Thursday, July 17, 2008

Rumors and Tidbits


So this is the section of the page I like to call, "Rumors and Tidbits"... aka, Fluffy Clark is too lazy to write a full post about these people.

So here's the news around the celeb world.

PARIS TRIES TO INFECT CRISTIANO RONALDO
Turns out Paris Hilton has been trying to get with recently single international soccer star Cristiano Ronaldo. This ugly guy here. Fortunately, he was smart enough to turn her down. Good for him. Who knows what mutated strains of herpes Paris has by now. I mean isn't she dating or was dating Benji Madden from Good Charlotte? After sleeping with her, I heard that guy has 2 weeks to live. She's like the virus-carrying monkey from Outbreak, except nowhere even close to as hot as that thing is.

ANDY DICK IS A DICK....
The best actor in Hollywood, Andy Dick was recently arrested and charged with drunkeness and sexual battery. Dude, he tried (or did) pull down a 17 year old's bra. 

According to the AP..
Police were called to the Buffalo Wild Wings in Murrieta at about 1:13 a.m. to investigate a report of "an intoxicated male" urinating outside the bar and causing a disturbance, according to a police statement.
When they arrived, a 17-year-old girl told police that she was outside when Dick left the bar, walked up, "grabbed her tank top and bra and pulled them down and exposed her breasts," the statement said.
Dick was identified by the teenager and a witness, police said. Marijuana and the drug Xanax were found his pants pockets during a search and he appeared "extremely intoxicated," police said.

YOU'RE CAREER IS SO DONE HEIGL
Turns out Katherine Heigl's days on Grey's Anatomy are done. Her character might be killed off in the next season. (i'm praying for the meteor attack that takes her out. Oh or her falling down an elevator shalf... Or hell, OUTBREAK MONKEY!!)

US Weekly says..

The idea came after Heigl, 29, withdrew herself from Emmy contention, saying that she didn’t feel she was “given the material this season to warrant an Emmy nomination.”
In response to Heigl’s griping, staffers are considering giving her character, Dr. Izzie Stevens, a brain tumor.
“[Producer] Shonda [Rhimes] and the writers are pissed at her,” the source tells Us. “It’s their way of screwing with her. She won’t know whether she’s going to live or die.”
So if you want to keep your job Katherine, you're going to have to kiss some serious bootay. You should probably take some lessons from Dr. Drake Ramoray, who was the best damn TV doctor EVER till the writer's killed him off.

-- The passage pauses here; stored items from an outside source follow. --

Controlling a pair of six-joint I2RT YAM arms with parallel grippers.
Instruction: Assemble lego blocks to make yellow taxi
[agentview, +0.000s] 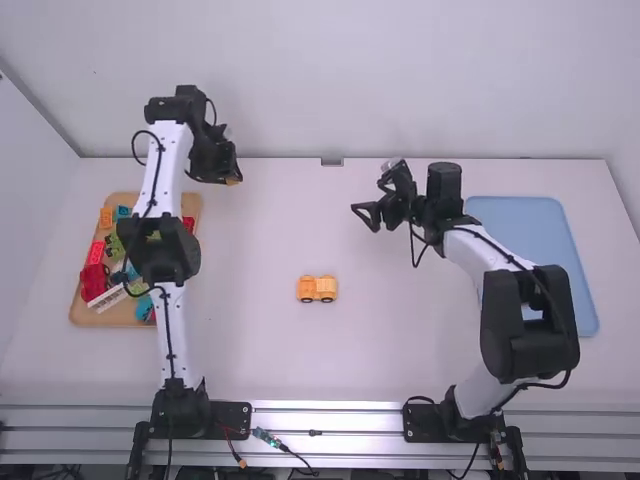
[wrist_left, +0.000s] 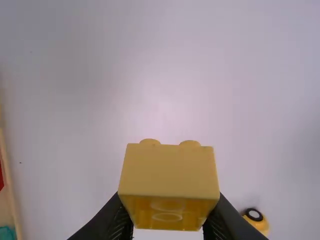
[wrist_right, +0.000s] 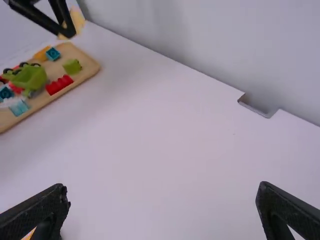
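High view: left gripper (agentview: 228, 172) is out by the table's far edge, past the wooden tray (agentview: 125, 198), clamped on a yellow block (wrist_left: 170, 170). Left wrist view backs that up, block squeezed between both fingers, studs along one edge, hollow underside partly visible, table (agentview: 260, 350) below it. Right gripper (agentview: 362, 216) is over the table, farther out than the yellow car (agentview: 317, 288) and off to its right; fingers wide apart in its own wrist view. Car sits on the table between the two arms, nearer the arm bases than either gripper, dark wheels visible along its near side; it's well apart from both trays. From where I stand, the held block and the car are clearly separate. Left wrist view also catches one car wheel (wrist_left: 254, 214), dark with a pale center. Wooden tray is on the left, partly under the left arm, loaded with mixed pieces: green frog-faced piece (wrist_right: 28, 77), green block (wrist_right: 72, 66), red block (wrist_right: 59, 85), orange piece (wrist_right: 42, 53), teal block (wrist_right: 52, 53), light blue block (wrist_right: 19, 107). Blue tray (agentview: 530, 220) is on the right side of the table, partly behind the right arm in the high view.
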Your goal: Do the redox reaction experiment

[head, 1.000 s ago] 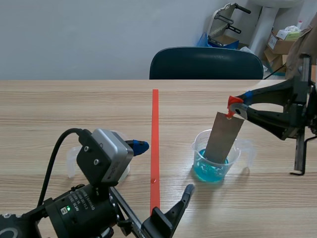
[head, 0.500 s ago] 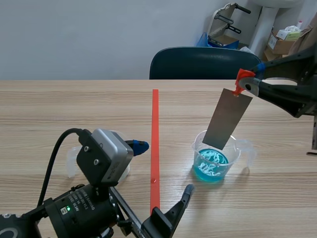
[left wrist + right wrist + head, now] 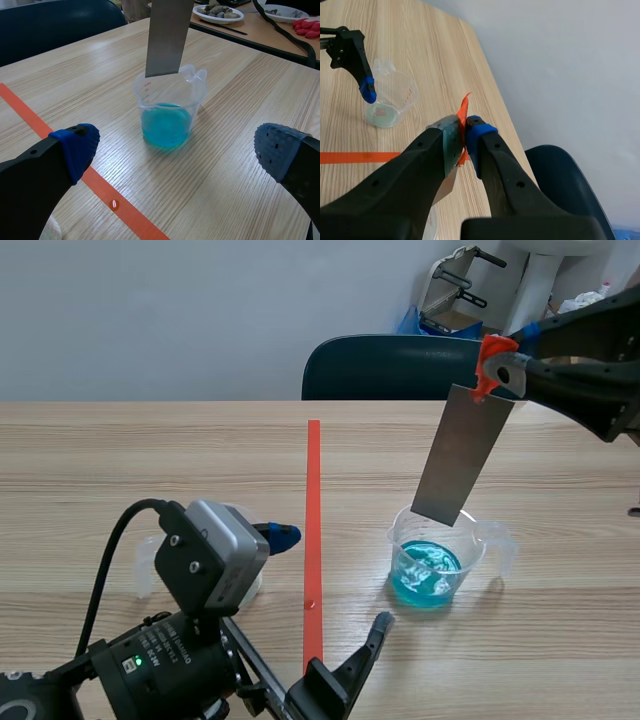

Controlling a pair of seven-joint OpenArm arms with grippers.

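Note:
A clear beaker [image 3: 436,560] holding blue liquid stands right of the red tape line. A grey metal strip [image 3: 465,455] with an orange tab at its top hangs tilted above it, its lower edge just over the rim. My right gripper [image 3: 497,365] is shut on the strip's tabbed end; the right wrist view shows the tab [image 3: 464,112] pinched in that gripper [image 3: 464,135]. My left gripper [image 3: 332,580] stands open low near the table's front. In the left wrist view the beaker [image 3: 170,112] and strip [image 3: 167,35] lie ahead of the left gripper [image 3: 176,147].
A second clear beaker [image 3: 150,565] sits at the left, partly hidden behind my left wrist; its bottom looks pale [image 3: 390,100]. A dark chair [image 3: 415,368] stands at the far edge. A neighbouring table carries plates [image 3: 217,11] and a black cable.
My right gripper has risen and drawn the metal strip up out of the blue liquid, which rippled and is settling. The left arm has not moved.

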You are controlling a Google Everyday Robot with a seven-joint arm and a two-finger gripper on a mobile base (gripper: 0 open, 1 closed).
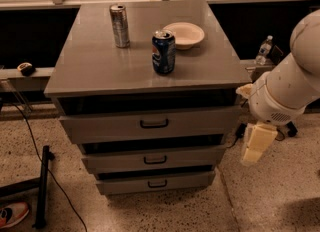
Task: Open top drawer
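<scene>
The grey cabinet (100, 66) has three drawers. The top drawer (100, 126) is the widest and tallest, with a small black bar handle (154, 124) at its centre and a dark gap above its front. Two narrower drawers (115, 160) (120, 183) sit below it. My white arm (290, 86) comes in from the right. My cream gripper (255, 145) hangs down from it beside the cabinet's right side, at about the height of the middle drawer, apart from the drawer fronts and handles.
On the cabinet top stand a silver can (119, 25), a blue can (163, 51) and a pale bowl (184, 34). A water bottle (263, 50) stands behind on the right. A black stand (42, 186), a cable and a shoe (12, 214) lie on the floor at left.
</scene>
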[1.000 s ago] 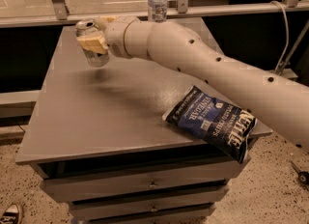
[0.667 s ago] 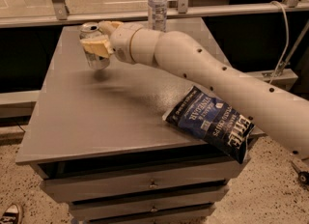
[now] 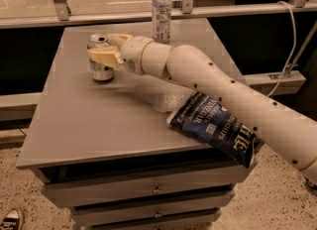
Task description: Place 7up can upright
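The 7up can (image 3: 102, 69) is a small silver can that stands upright on the grey table (image 3: 94, 125), near its far left corner, with its base on or just above the surface. My gripper (image 3: 103, 46) reaches in from the right on the long white arm. Its cream fingers (image 3: 105, 56) are shut around the upper half of the can, one in front and one behind. The can's top rim shows above the fingers.
A clear water bottle (image 3: 161, 13) with a white cap stands at the table's back edge, right of the can. A dark blue chip bag (image 3: 218, 127) lies at the front right corner, under my arm. Drawers (image 3: 156, 189) sit below the tabletop. A metal railing (image 3: 74, 18) runs behind.
The gripper has moved the can down and slightly right, from above the table to the surface. The arm has stretched out lower over the table.
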`<action>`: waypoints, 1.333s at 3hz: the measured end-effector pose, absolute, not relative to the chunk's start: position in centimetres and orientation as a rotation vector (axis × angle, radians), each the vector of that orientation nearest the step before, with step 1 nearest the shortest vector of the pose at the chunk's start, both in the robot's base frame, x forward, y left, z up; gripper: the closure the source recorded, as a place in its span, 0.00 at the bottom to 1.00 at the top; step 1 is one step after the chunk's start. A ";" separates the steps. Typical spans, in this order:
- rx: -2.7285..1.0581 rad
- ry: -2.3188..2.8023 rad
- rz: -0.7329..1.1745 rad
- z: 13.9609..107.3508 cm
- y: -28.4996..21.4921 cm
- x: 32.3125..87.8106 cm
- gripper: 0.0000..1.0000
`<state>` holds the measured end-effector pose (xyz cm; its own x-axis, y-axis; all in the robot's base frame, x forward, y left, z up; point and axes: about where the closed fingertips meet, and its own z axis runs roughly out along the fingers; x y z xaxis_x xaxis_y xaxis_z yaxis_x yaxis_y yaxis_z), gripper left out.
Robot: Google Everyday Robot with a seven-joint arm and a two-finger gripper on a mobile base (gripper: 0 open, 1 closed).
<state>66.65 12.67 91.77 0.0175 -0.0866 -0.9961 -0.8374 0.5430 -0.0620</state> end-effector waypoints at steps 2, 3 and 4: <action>-0.860 1.449 0.724 91.3 12.2 66.6 0.00; -0.873 1.443 0.705 91.9 11.3 66.0 0.00; -0.932 1.460 0.622 95.3 6.5 65.4 0.00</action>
<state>65.38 6.47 95.28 0.0585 -0.1830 -0.9814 -0.8346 0.5304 -0.1486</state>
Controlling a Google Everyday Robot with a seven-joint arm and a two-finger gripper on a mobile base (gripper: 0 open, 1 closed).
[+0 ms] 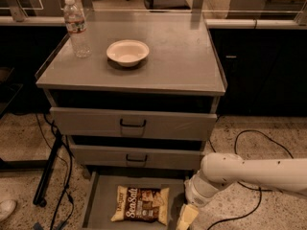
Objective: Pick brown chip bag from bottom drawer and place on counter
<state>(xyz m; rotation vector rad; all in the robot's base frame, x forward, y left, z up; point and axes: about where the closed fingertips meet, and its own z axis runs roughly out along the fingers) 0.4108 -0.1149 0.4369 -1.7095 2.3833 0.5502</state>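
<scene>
In the open bottom drawer lies one brown chip bag, flat and alone. Just right of it, seemingly over the drawer's side, hangs the gripper; clenched or released, I cannot tell. One water bottle and one white bowl stand on the counter.

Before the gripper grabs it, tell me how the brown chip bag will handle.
The brown chip bag looks crinkled and puffy, so probably light and floppy. Lying flat in the bottom drawer, it should not roll. The gripper hangs beside it.
</scene>
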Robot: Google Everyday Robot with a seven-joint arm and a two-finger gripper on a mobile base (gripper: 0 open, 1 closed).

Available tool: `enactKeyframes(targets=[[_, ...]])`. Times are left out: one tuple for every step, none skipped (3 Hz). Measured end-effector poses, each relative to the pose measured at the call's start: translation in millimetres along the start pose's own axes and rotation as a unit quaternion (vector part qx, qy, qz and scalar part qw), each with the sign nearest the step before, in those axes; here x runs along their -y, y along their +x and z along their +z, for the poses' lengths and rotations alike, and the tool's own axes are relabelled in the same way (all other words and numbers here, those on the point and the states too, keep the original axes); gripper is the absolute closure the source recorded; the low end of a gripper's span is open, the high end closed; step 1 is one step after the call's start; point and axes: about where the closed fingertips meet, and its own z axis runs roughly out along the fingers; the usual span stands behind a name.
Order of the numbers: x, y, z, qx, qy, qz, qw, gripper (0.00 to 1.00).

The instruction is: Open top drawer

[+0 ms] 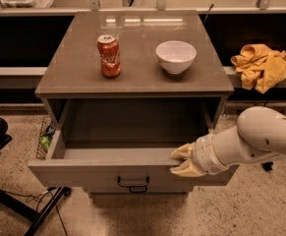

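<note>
The top drawer (108,173) of the grey-beige cabinet stands pulled far out, and its plain grey box (128,127) holds nothing I can see. Its small black bar handle (132,182) sits centred low on the front. My gripper (178,161), on a white arm coming in from the right, hovers at the right part of the drawer front's top edge. Its two tan fingers (183,151) are spread apart, one over the drawer's inside and one over the front, and hold nothing. The lower drawers are mostly hidden under the open one.
On the cabinet top (78,77) stand a red cola can (109,56) and a white bowl (176,56). A yellow cloth (261,65) lies on a ledge at the right. A black chair base (14,200) and a wire basket (45,139) are at the left.
</note>
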Motion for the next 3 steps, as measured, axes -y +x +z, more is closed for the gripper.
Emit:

REGGIE BUSH TELLS KIM KARDASHIAN SHE NEEDS TO DROP SOME POUNDS
New Orleans Saint's running back, Reggie Bush apparently told his girlfriend, Kim "Baby Got Back" Kardashian that she needs to lose some poundage, or needs to lose some junk in the trunk, the badunkadunk. Word.

RAMPAGE JACKSON'S CLOAKING DEVICE FAILED
OK, first off, I don't even know who the f-ck Rampage Jackson is. I heard he was like a UFC (turns out that means Ultimate Fighting Champion and not Ultimate Fried Chicken...  which sounds incredibly better than KFC) champ. Yeah I wouldn't know, I like to watch Top Chef, drink my beer in a wine glass(not from a beer can holder on a hardhat), and own a car that's not a pickup truck.

Turns out Mr. Jackson hit some cars and tried to avoid the police. I heard that's illegal.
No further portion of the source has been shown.